SUPPLIED MATERIAL:
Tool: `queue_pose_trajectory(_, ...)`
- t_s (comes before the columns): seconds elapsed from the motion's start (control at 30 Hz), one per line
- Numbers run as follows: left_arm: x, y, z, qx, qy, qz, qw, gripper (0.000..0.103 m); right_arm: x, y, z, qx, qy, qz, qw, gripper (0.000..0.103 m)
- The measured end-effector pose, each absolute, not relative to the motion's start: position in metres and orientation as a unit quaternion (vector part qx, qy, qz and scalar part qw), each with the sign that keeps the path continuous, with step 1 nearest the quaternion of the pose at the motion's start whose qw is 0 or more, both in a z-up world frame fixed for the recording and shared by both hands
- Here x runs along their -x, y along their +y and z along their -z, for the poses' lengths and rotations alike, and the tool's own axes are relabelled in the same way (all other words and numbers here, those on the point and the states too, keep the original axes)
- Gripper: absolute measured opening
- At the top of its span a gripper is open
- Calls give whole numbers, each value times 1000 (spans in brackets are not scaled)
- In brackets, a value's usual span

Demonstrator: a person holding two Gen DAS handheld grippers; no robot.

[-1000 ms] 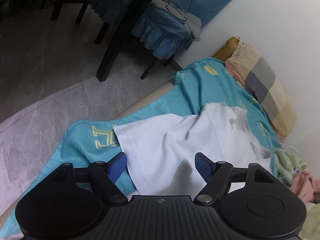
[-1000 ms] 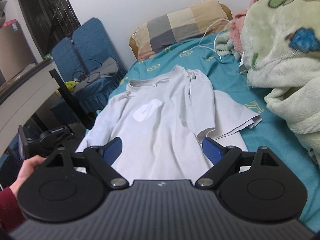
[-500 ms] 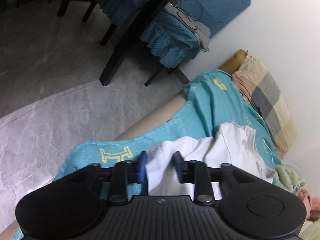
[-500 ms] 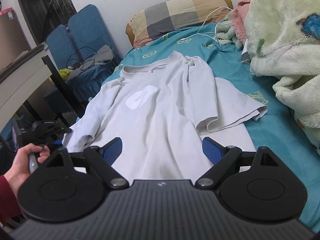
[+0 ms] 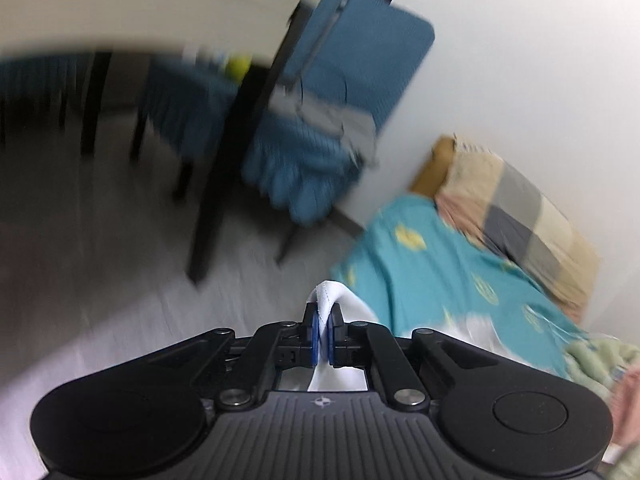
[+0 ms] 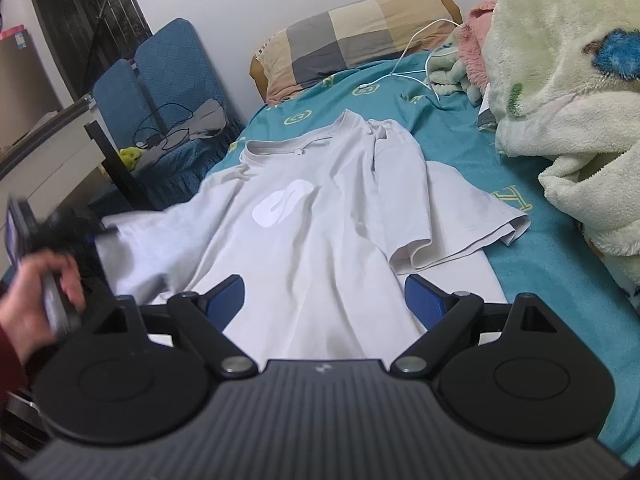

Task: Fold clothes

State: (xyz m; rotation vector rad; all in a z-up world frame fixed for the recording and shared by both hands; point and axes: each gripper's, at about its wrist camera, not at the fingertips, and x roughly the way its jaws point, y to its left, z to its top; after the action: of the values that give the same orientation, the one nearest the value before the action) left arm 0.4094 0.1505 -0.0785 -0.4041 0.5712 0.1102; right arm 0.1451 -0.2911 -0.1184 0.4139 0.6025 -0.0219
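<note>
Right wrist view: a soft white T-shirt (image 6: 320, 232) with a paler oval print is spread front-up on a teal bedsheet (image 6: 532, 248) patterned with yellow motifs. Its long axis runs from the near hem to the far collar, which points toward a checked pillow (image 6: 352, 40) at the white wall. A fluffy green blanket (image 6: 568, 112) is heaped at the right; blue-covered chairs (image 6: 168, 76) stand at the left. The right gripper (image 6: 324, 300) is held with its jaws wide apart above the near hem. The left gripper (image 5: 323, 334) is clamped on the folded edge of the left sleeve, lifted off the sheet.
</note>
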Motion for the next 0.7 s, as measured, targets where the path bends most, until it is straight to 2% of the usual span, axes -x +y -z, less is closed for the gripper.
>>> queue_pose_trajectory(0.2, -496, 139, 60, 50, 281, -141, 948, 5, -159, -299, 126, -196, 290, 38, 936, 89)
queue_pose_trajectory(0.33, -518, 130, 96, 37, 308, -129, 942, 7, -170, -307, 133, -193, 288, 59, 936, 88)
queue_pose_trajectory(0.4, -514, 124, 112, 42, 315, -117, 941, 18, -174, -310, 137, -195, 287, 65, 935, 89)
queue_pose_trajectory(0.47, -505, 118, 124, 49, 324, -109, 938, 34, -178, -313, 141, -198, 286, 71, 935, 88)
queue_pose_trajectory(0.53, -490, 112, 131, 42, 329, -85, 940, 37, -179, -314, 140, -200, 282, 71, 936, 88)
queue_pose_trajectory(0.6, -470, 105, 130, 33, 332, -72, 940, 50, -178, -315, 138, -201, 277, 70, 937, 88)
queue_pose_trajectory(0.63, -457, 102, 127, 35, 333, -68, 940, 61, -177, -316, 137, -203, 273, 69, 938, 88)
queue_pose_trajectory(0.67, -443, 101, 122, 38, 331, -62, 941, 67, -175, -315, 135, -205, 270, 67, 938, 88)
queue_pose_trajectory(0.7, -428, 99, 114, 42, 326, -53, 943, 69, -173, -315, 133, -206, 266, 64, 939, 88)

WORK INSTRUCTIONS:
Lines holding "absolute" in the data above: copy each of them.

OUTPUT OF THE TASK:
- The measured end-effector pose, each absolute, not relative to the motion's start: position in metres and orientation as a unit quaternion (vector part qx, qy, qz and scalar part qw), each with the sign that keeps the path continuous, with step 1 nearest the quaternion of the pose at the motion's start whose qw is 0 or more, both in a z-up world frame fixed for the recording and shared by both hands
- Gripper: absolute measured opening

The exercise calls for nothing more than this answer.